From start to end, print the entire listing below exactly.
-*-
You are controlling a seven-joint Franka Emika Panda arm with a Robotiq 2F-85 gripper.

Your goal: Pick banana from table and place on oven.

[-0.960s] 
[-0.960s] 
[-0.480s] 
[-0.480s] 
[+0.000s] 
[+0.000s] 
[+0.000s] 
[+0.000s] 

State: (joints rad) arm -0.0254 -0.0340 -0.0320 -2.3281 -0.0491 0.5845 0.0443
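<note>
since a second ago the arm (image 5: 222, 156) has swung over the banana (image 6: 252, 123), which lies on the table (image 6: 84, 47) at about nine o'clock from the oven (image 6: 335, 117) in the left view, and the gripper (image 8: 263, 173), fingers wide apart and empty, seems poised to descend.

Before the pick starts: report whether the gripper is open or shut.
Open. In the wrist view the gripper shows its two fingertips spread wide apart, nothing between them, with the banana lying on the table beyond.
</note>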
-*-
* _EXERCISE SOLUTION_
You are controlling a seven-joint Franka Emika Panda arm with a Robotiq 2F-85 gripper.

Your goal: Pick banana from table and place on oven.

[-0.960s] 
[-0.960s] 
[-0.480s] 
[-0.480s] 
[+0.000s] 
[+0.000s] 
[+0.000s] 
[+0.000s] 

State: (joints rad) arm -0.0254 -0.0340 -0.0320 -2.3281 -0.0491 0.5845 0.0443
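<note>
since a second ago the arm (image 5: 222, 156) has swung over the banana (image 6: 252, 123), which lies on the table (image 6: 84, 47) at about nine o'clock from the oven (image 6: 335, 117) in the left view, and the gripper (image 8: 263, 173), fingers wide apart and empty, seems poised to descend.

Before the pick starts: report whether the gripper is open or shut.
Open. In the wrist view the gripper shows its two fingertips spread wide apart, nothing between them, with the banana lying on the table beyond.
</note>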

With this, the answer is done.